BEGIN THE DATA

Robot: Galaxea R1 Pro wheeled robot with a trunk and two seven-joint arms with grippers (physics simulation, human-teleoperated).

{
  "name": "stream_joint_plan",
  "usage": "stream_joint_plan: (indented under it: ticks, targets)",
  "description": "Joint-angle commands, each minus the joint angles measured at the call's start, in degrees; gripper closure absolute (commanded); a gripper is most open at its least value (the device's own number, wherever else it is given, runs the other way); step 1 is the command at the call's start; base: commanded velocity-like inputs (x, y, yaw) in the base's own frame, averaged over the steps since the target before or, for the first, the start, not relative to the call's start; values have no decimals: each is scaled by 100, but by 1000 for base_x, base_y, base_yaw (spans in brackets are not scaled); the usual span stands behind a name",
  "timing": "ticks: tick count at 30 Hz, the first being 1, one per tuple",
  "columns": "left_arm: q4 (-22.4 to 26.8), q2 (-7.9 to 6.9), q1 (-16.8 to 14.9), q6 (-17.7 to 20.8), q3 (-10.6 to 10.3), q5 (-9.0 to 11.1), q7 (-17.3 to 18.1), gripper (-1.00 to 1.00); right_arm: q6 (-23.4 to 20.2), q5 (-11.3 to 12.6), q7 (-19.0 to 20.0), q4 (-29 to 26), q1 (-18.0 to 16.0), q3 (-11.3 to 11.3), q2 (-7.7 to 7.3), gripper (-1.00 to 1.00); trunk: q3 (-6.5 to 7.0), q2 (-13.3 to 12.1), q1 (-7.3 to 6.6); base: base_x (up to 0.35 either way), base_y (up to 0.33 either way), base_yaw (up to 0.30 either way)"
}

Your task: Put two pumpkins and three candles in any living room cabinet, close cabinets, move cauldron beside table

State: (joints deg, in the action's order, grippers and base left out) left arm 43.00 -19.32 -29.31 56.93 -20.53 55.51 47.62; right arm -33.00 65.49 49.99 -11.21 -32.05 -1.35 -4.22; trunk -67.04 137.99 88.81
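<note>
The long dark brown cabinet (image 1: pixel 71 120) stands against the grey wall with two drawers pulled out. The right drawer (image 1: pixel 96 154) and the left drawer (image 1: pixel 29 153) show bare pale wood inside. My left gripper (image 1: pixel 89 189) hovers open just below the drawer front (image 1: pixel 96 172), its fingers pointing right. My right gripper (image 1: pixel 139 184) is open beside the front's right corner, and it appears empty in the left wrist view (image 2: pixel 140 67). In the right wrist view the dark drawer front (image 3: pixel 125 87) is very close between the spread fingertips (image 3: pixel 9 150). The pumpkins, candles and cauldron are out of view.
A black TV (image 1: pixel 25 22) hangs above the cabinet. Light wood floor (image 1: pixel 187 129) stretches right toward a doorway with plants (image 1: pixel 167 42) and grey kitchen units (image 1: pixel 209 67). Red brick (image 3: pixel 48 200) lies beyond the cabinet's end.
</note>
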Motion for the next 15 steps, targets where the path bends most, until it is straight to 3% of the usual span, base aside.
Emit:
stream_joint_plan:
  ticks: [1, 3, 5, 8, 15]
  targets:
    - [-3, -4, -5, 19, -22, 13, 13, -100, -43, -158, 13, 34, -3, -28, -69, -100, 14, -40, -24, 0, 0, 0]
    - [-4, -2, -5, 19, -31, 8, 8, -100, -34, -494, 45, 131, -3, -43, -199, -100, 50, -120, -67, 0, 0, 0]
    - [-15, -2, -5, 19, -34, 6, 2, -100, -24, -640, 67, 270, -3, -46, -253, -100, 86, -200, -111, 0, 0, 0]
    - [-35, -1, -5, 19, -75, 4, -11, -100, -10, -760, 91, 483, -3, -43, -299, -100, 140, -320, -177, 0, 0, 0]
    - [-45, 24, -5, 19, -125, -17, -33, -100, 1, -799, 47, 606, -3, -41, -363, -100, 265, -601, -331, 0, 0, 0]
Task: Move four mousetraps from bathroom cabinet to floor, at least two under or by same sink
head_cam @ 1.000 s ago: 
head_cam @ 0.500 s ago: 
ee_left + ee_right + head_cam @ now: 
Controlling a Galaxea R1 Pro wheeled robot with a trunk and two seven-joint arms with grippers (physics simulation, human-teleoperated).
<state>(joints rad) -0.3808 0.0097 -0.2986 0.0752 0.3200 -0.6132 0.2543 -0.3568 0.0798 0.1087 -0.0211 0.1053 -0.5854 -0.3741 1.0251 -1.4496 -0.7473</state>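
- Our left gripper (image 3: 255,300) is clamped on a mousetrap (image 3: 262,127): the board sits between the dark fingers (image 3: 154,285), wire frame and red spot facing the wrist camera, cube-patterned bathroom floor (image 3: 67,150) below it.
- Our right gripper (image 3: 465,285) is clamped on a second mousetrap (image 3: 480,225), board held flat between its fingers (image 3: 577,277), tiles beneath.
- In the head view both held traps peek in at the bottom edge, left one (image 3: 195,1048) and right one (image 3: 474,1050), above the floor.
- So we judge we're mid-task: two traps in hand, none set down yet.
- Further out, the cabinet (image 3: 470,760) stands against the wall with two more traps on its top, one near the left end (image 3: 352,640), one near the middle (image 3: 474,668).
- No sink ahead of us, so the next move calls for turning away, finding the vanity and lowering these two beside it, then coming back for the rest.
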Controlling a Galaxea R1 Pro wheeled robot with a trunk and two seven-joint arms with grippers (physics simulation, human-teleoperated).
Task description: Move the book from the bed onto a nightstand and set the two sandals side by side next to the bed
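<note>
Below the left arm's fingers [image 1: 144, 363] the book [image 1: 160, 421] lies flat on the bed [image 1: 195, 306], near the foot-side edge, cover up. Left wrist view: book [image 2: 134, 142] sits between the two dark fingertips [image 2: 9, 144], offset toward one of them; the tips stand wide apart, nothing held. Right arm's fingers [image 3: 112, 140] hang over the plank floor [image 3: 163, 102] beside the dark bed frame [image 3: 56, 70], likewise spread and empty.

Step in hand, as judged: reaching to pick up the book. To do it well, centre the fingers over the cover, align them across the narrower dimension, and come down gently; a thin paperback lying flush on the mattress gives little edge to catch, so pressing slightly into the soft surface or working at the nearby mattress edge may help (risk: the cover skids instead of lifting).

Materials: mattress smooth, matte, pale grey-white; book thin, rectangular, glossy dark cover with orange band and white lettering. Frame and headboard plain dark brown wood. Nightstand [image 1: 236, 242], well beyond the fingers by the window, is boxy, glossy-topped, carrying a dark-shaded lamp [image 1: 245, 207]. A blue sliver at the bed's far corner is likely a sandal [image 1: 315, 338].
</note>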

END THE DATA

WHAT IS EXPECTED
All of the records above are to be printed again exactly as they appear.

WORKED SOLUTION
Robot: Galaxea R1 Pro wheeled robot with a trunk and two seven-joint arms with grippers (physics simulation, human-teleoperated).

{
  "name": "stream_joint_plan",
  "usage": "stream_joint_plan: (indented under it: ticks, targets)",
  "description": "Joint-angle commands, each minus the joint angles measured at the call's start, in degrees; gripper closure absolute (commanded); a gripper is most open at its least value (the device's own number, wherever else it is given, runs the other way); step 1 is the command at the call's start; base: commanded velocity-like inputs (x, y, yaw) in the base's own frame, averaged over the steps since the target before or, for the first, the start, not relative to the call's start; values have no decimals: each is scaled by 100, but by 1000 for base_x, base_y, base_yaw (spans in brackets are not scaled); the usual span stands behind a name",
  "timing": "ticks: tick count at 30 Hz, the first being 1, one per tuple",
  "columns": "left_arm: q4 (-22.4 to 26.8), q2 (-7.9 to 6.9), q1 (-16.8 to 14.9), q6 (-17.7 to 20.8), q3 (-10.6 to 10.3), q5 (-9.0 to 11.1), q7 (-17.3 to 18.1), gripper (-1.00 to 1.00); right_arm: q6 (-23.4 to 20.2), q5 (-11.3 to 12.6), q7 (-19.0 to 20.0), q4 (-29 to 26), q1 (-18.0 to 16.0), q3 (-11.3 to 11.3), q2 (-7.7 to 7.3), gripper (-1.00 to 1.00); trunk: q3 (-6.5 to 7.0), q2 (-13.3 to 12.1), q1 (-7.3 to 6.6); base: base_x (up to 0.35 either way), base_y (up to 0.33 either way), base_yaw (up to 0.30 either way)"
}

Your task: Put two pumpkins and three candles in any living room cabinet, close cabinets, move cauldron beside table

State: (joints deg, in the action's order, grippers and base left out) left arm 43.00 -19.32 -29.31 56.93 -20.53 55.51 47.62; right arm -33.00 65.49 49.99 -11.21 -32.05 -1.35 -4.22; trunk -67.04 137.99 88.81
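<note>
The long dark brown cabinet (image 1: pixel 71 120) stands against the grey wall with two drawers pulled out. The right drawer (image 1: pixel 96 154) and the left drawer (image 1: pixel 29 153) show bare pale wood inside. My left gripper (image 1: pixel 89 189) hovers open just below the drawer front (image 1: pixel 96 172), its fingers pointing right. My right gripper (image 1: pixel 139 184) is open beside the front's right corner, and it appears empty in the left wrist view (image 2: pixel 140 67). In the right wrist view the dark drawer front (image 3: pixel 125 87) is very close between the spread fingertips (image 3: pixel 9 150). The pumpkins, candles and cauldron are out of view.
A black TV (image 1: pixel 25 22) hangs above the cabinet. Light wood floor (image 1: pixel 187 129) stretches right toward a doorway with plants (image 1: pixel 167 42) and grey kitchen units (image 1: pixel 209 67). Red brick (image 3: pixel 48 200) lies beyond the cabinet's end.
</note>
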Motion for the next 15 steps, targets where the path bends most, until it is straight to 3% of the usual span, base aside.
Emit:
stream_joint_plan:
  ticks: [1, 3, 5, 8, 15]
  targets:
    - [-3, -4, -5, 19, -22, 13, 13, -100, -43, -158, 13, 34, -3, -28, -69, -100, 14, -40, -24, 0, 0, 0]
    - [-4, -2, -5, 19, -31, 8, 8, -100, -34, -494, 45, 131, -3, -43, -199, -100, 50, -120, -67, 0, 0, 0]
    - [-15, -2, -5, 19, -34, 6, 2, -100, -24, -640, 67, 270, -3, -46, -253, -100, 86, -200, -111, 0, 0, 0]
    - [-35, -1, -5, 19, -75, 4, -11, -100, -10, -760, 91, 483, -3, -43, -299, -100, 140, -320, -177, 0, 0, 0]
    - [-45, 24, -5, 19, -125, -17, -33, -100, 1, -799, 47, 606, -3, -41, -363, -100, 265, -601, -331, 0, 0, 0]
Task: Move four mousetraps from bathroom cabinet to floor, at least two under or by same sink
head_cam @ 1.000 s ago: 
head_cam @ 0.500 s ago: 
ee_left + ee_right + head_cam @ now: 
Controlling a Galaxea R1 Pro wheeled robot with a trunk and two seven-joint arms with grippers (physics simulation, human-teleoperated).
<state>(joints rad) -0.3808 0.0097 -0.2986 0.0752 0.3200 -0.6132 0.2543 -0.3568 0.0798 0.1087 -0.0211 0.1053 -0.5854 -0.3741 1.0251 -1.4496 -0.7473</state>
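- Our left gripper (image 3: 255,300) is clamped on a mousetrap (image 3: 262,127): the board sits between the dark fingers (image 3: 154,285), wire frame and red spot facing the wrist camera, cube-patterned bathroom floor (image 3: 67,150) below it.
- Our right gripper (image 3: 465,285) is clamped on a second mousetrap (image 3: 480,225), board held flat between its fingers (image 3: 577,277), tiles beneath.
- In the head view both held traps peek in at the bottom edge, left one (image 3: 195,1048) and right one (image 3: 474,1050), above the floor.
- So we judge we're mid-task: two traps in hand, none set down yet.
- Further out, the cabinet (image 3: 470,760) stands against the wall with two more traps on its top, one near the left end (image 3: 352,640), one near the middle (image 3: 474,668).
- No sink ahead of us, so the next move calls for turning away, finding the vanity and lowering these two beside it, then coming back for the rest.
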Controlling a Galaxea R1 Pro wheeled robot with a trunk and two seven-joint arms with grippers (physics simulation, human-teleoperated).
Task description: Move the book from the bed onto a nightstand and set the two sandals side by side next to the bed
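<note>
Below the left arm's fingers [image 1: 144, 363] the book [image 1: 160, 421] lies flat on the bed [image 1: 195, 306], near the foot-side edge, cover up. Left wrist view: book [image 2: 134, 142] sits between the two dark fingertips [image 2: 9, 144], offset toward one of them; the tips stand wide apart, nothing held. Right arm's fingers [image 3: 112, 140] hang over the plank floor [image 3: 163, 102] beside the dark bed frame [image 3: 56, 70], likewise spread and empty.

Step in hand, as judged: reaching to pick up the book. To do it well, centre the fingers over the cover, align them across the narrower dimension, and come down gently; a thin paperback lying flush on the mattress gives little edge to catch, so pressing slightly into the soft surface or working at the nearby mattress edge may help (risk: the cover skids instead of lifting).

Materials: mattress smooth, matte, pale grey-white; book thin, rectangular, glossy dark cover with orange band and white lettering. Frame and headboard plain dark brown wood. Nightstand [image 1: 236, 242], well beyond the fingers by the window, is boxy, glossy-topped, carrying a dark-shaded lamp [image 1: 245, 207]. A blue sliver at the bed's far corner is likely a sandal [image 1: 315, 338].
</note>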

What precedes this is the full answer.